Sigma Alpha Epsilon, the fraternity that spurred condemnation Monday following the release of a video showing members of its University of Oklahoma chapter reciting a racist chant, also boasts that nearly all of its 400 members during the Civil War fought for the Confederacy, according to the frat’s website. SAE, which was founded in 1856 at the University of Alabama in Tuscaloosa, was the first college fraternity organized in the South.

The Civil War broke out in 1861, five years after SAE’s founding, when the frat had fewer than 400 members. “Of those, 369 went to war for the Confederate States and seven for the Union Army,” according to the history section of the frat’s website. SAE said 74 brothers died in the war.

The frat, which had a history of racist incidents prior to the revelation of the YouTube video in which SAE members at the University of Oklahoma invoked the N-word, sparked worldwide outrage on Twitter after the video went viral on Sunday. On Monday, University of Oklahoma President David Boren shut down the chapter’s operations, saying “there must be zero tolerance for racism everywhere in this nation.”

The uproar over the video overshadowed the approaching 160th anniversary of Sigma Alpha Epsilon, which was founded on March 9, 1856. A variety of events were scheduled throughout the year to commemorate the occasion, but it’s unclear if those activities are now on hold in light of the University of Oklahoma controversy.

Last year, SAE said it outlawed pledging. “Instead, we have implemented a holistic education known as the True Gentleman Experience. It provides education throughout a member's collegiate tenure and fosters both personal and professional development. We are the first large national fraternity to eliminate pledging for all of our chapters,” the fraternal organization said.
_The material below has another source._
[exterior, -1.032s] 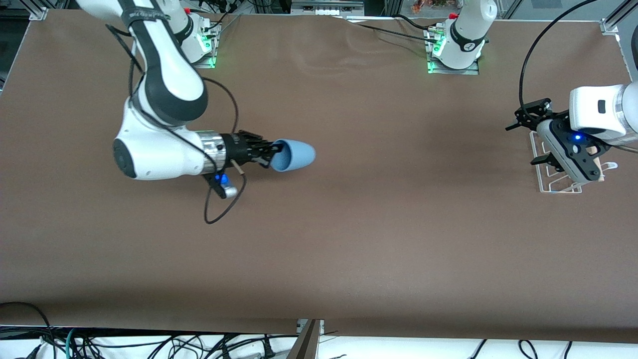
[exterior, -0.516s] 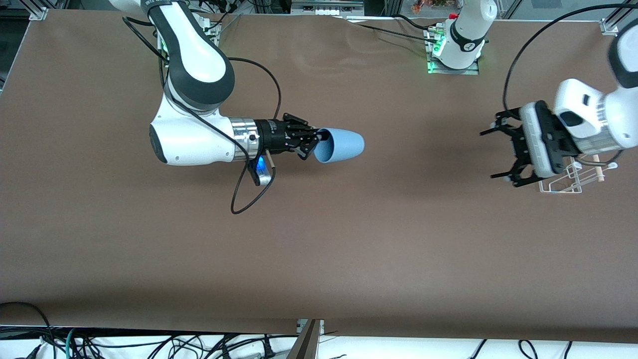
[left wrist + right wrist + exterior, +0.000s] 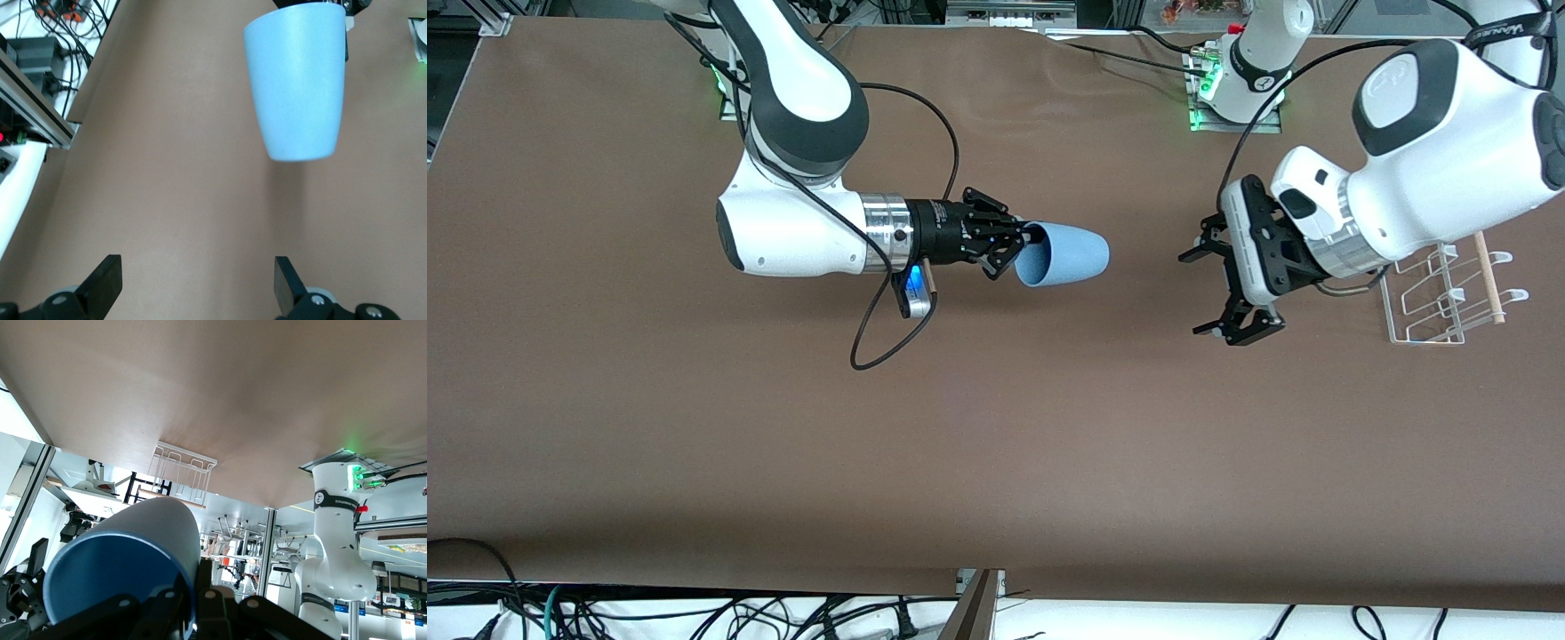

SAE is not alone in its ties to the Civil War and the Confederacy, as was the case for many fraternities founded below the Mason Dixon Line at around the same time. As recently as 2010, the Virginia-based Kappa Alpha Order fraternity -- which was founded in 1865 and calls Robert E. Lee its "Spiritual Father" -- officially forbid its members from wearing Confederate uniforms, according to the Associated Press.  That was four years after the University of Georgia Kappa Alpha chapter ended its annual tradition of having its members wear Confederate uniforms while marching in the Old South Parade in Athens, Georgia.

Another fraternity, Alpha Tau Omega, was also founded in 1865 at the Virginia Military Institute and said it owes to "the prestige of General Lee," who commanded the Confederate Army in Virginia from 1862 to 1865.